Segundo o professor Vasco Pereira da Silva,
esta questão não surgiu só em 2004, já vem desde 1989 porque até 1989 o
legislador constituinte estabelecia um direito fundamental de acesso à justiça
limitado aos actos definitivos e executórios e esse limite desapareceu nessa
altura. Se assim é não pode ser o legislador ordinário a criar um limite que
põe em causa o conteúdo do direito. Aqui há vários argumentos de ordem
constitucional já defendidos em 1989 que devem ser repetidos hoje.
Argumento
do direito de acesso:
Em primeiro lugar, a exigência do recurso
hierárquico necessário violaria o princípio do acesso à justiça. De facto, não
faz sentido que um direito que é garantido sem limites seja limitado
legislativamente pelo uso ou não uso de uma garantia administrativa. Não faz
sentido que essa garantia seja posta em causa criando-se um limite deste
género.
Argumento da separação entre administração e justiça:
Acresce que não faz sentido condicionar a
ida a Tribunal pelo facto de não ter recorrido primeiro à Administração. A
consequência de se dizer que o recurso hierárquico é necessário é a
impossibilidade de o particular que não recorre hierarquicamente ao nível
administrativo não poder aceder ao tribunal.
Argumento
do princípio da desconcentração:
Se a Constituição consagra um princípio de
desconcentração e divide os poderes entre vários órgãos, não faz sentido que
haja uma concentração que obriga a obter uma decisão do órgão de topo. Veja-se
que em Itália isto foi suficiente para se dizer que a exigência do recurso
hierárquico necessário é inconstitucional.
Argumento
da limitação prática do exercício do direito em termos excessivos:
O direito pode ser limitado no seu conteúdo
mas também podia ser limitado no seu exercício de forma desproporcionada. Dizer
que o particular tinha previamente de usar o recurso hierárquico significava
reduzir o seu período de impugnação de 2 para 1 mês. Uma redução a metade de um
prazo curto é algo que limita o exercício do direito em termos altamente
desproporcionais.
Por tudo isto poderíamos enfrentar um problema
de inconstitucionalidade de uma exigência desse recurso.

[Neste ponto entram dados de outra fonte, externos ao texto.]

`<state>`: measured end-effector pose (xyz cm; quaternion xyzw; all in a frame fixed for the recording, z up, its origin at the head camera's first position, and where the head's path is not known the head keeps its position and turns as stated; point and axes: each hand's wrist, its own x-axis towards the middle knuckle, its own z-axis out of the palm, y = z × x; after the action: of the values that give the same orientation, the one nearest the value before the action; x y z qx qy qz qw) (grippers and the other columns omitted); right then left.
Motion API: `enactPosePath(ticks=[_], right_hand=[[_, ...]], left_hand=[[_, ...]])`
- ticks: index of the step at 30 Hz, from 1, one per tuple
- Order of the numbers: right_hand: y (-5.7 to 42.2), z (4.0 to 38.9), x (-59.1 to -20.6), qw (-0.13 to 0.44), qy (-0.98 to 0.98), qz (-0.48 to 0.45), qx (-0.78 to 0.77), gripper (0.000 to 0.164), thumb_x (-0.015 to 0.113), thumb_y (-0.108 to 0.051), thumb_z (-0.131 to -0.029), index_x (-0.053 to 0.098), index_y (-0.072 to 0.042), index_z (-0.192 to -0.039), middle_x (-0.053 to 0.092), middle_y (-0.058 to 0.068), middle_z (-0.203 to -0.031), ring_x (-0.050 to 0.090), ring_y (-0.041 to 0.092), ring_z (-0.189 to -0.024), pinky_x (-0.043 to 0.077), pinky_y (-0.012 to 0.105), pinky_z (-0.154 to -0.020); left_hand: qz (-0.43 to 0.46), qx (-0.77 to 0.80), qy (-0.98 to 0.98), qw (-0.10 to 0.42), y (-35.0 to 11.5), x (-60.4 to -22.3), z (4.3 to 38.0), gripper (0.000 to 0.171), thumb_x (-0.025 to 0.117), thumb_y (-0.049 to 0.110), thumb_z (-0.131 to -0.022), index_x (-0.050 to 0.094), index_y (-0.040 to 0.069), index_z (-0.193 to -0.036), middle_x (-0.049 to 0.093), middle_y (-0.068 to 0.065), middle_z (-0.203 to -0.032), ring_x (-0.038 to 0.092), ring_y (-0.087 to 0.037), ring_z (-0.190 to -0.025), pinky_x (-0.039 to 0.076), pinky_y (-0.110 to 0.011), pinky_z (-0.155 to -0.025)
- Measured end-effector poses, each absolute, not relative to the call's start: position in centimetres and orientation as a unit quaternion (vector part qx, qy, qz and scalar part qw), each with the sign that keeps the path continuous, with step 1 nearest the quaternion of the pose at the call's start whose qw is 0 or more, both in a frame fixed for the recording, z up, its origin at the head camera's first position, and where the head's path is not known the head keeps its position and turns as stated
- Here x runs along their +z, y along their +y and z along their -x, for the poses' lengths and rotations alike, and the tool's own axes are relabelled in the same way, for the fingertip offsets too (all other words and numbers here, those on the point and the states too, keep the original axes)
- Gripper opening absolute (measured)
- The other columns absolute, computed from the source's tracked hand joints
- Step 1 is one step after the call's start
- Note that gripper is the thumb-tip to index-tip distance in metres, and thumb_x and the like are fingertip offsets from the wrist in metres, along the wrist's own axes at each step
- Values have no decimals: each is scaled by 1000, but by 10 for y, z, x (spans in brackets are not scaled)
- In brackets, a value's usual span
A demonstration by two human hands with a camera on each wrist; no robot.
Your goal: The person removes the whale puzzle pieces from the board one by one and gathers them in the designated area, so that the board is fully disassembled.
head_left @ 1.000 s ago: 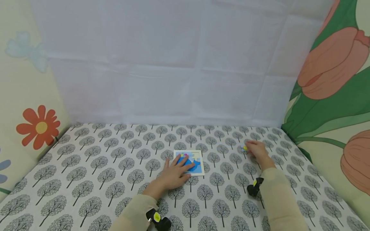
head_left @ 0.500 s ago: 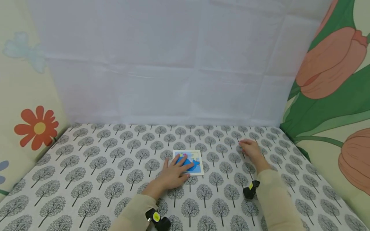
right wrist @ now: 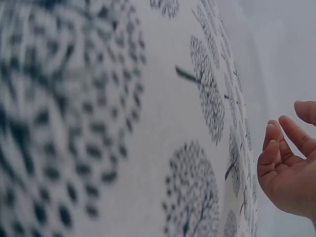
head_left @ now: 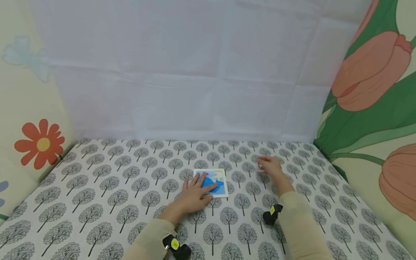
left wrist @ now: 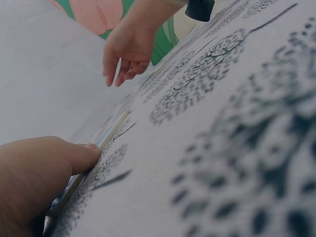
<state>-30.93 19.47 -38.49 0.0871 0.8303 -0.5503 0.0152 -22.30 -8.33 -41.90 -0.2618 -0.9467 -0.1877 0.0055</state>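
Note:
A small square picture puzzle [head_left: 218, 188] with a white frame and a blue whale lies flat at the table's middle. Spread over its left part, my left hand [head_left: 191, 198] rests with fingers fairly straight. The left wrist view shows the thumb [left wrist: 81, 157] on the frame's near edge. My right hand [head_left: 271, 169] hovers over the cloth to the right of the puzzle. In the right wrist view its fingers [right wrist: 296, 136] are loosely bent, with a gap beside the thumb [right wrist: 307, 112] and no object visible between them.
A white cloth printed with dark trees [head_left: 139, 213] covers the table. Behind it hangs a white sheet [head_left: 182, 72]. Painted walls with a red flower [head_left: 42, 144] and tulips [head_left: 367, 72] stand at either side. Each wrist carries a black camera [head_left: 272, 215].
My right hand has moved left, nearer the puzzle. The small yellow-and-blue piece seen by its fingertips a second ago no longer shows. My left hand stays on the puzzle.

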Motion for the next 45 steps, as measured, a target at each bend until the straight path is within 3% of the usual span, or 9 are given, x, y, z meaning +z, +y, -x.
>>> enactPosePath(ticks=[13,39,45], right_hand=[[161,308,-390,9,816,-46,-576,28,54,-16,-85,57,0,-109,57,10,-97,52,18,-74,43,27,-61],[101,293,-396,44,794,-46,-604,24,58,-18,-83,60,-6,-104,58,4,-92,54,16,-73,45,26,-62],[96,292,-401,59,770,-28,-634,25,57,-13,-83,59,-2,-106,57,7,-87,53,15,-65,46,24,-56]], left_hand=[[253,-194,-948,0,-83,-418,223,43,42,35,-89,41,24,-131,9,-22,-140,0,-37,-126,-1,-55,-95],[248,-191,-950,3,-83,-419,222,43,42,39,-89,42,25,-130,9,-25,-139,1,-38,-126,0,-55,-95],[250,-195,-948,8,-82,-421,223,43,42,39,-89,43,25,-130,8,-25,-139,0,-38,-126,-1,-55,-95]])
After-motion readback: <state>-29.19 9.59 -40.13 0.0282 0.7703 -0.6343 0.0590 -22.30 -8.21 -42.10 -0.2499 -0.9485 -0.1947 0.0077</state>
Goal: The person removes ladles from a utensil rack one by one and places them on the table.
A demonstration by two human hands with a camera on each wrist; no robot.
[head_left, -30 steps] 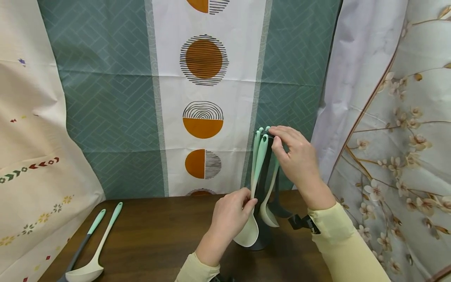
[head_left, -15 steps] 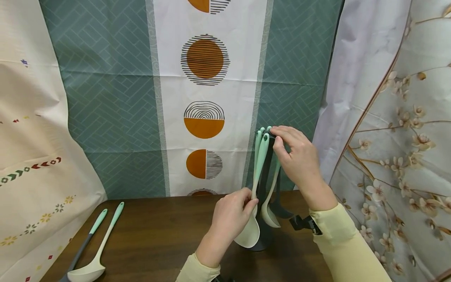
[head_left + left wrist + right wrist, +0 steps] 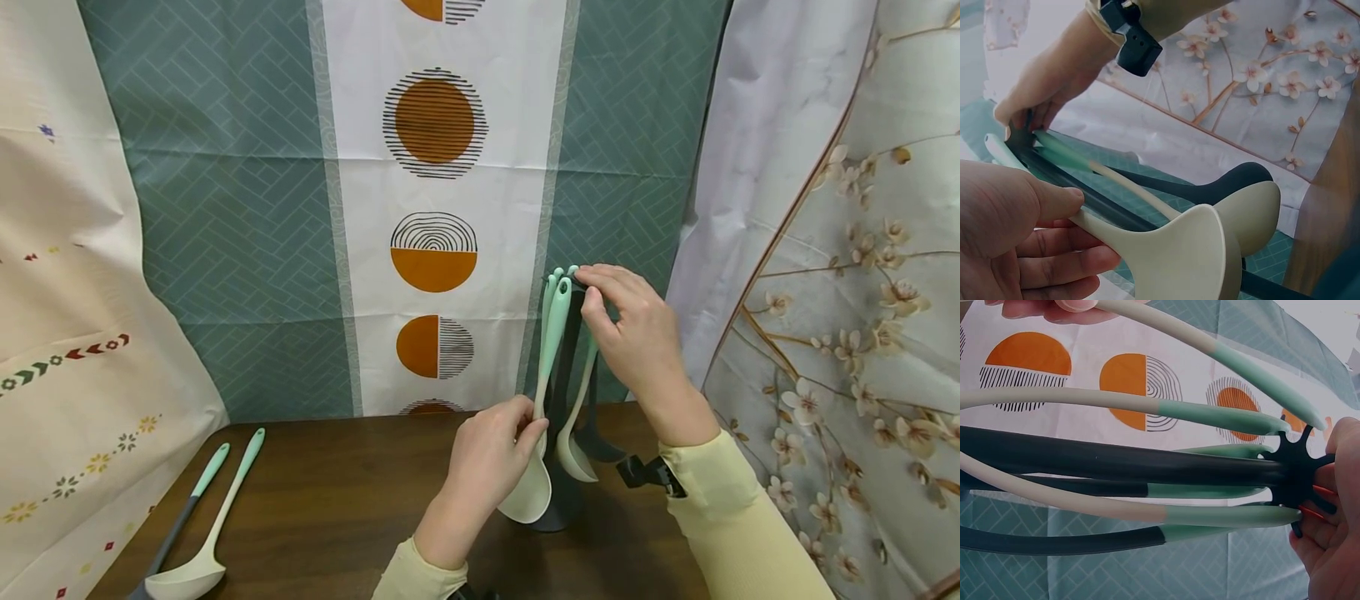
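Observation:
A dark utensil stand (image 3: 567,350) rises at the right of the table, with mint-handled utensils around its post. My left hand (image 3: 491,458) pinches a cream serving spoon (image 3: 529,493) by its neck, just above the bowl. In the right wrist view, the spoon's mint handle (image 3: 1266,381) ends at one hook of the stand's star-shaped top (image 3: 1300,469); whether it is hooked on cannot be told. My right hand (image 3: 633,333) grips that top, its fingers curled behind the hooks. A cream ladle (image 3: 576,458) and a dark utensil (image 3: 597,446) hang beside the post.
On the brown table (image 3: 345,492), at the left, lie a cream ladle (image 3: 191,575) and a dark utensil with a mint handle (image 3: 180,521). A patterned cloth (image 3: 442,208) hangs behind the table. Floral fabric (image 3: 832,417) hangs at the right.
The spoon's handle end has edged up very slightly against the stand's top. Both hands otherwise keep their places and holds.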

Com todo o respeito, aquilo que os juízes do
Tribunal Constitucional alegavam não tinha a ver com o que estava em jogo. O
argumento dos diferentes acórdãos a partir de 1989 era o de que essa exigência
de recurso hierárquico necessário não era inconstitucional porque o particular
não é prejudicado por usar o recurso hierárquico por isso o particular não tem
nada a perder em usar recorrer hierarquicamente. Ora, isto é falacioso porque a
inconstitucionalidade não está no caso em que o particular usou o mecanismo. A
inconstitucionalidade está no facto de o particular se não usar o recurso
administrativo não poder recorrer em sede contenciosa. Aquela jurisprudência não estava, assim, a
responder ao problema.
Para além destes argumentos serem válidos
hoje, é ainda indiscutível que o recurso hierárquico necessário não apenas não
é devido em termos constitucionais como não é devido em termos legislativos.
Este Código de Processo não consagra esse pressuposto processual, por isso não
é qualquer outra lei avulsa que pode estabelecer novos pressupostos, a menos
que revogue a norma de processo. O facto de não estar aqui nem em nenhuma lei
processual significa que não é pressuposto.
Na perspectiva do professor Vasco Pereira da
Silva a norma de processo não revogou normas de procedimento. Fez com que as
normas de procedimento caducassem, deixassem de ter aplicabilidade. Foi por ter
estabelecido um novo regime para o processo que as normas procedimentais que
existiam deixaram de ser aplicadas. A ideia de caducidade é certamente a mais
adequada para caracterizar o que aconteceu com a reforma. Na perspectiva do
professor Vasco Pereira da Silva a reforma afastou todas as exigências de
recurso hierárquico necessário através de um fenómeno de caducidade. Deixou de
fazer sentido exigir o cumprimento da regra procedimental porque deixou de ser
necessário. O recurso hierárquico necessário passou a ser desnecessário.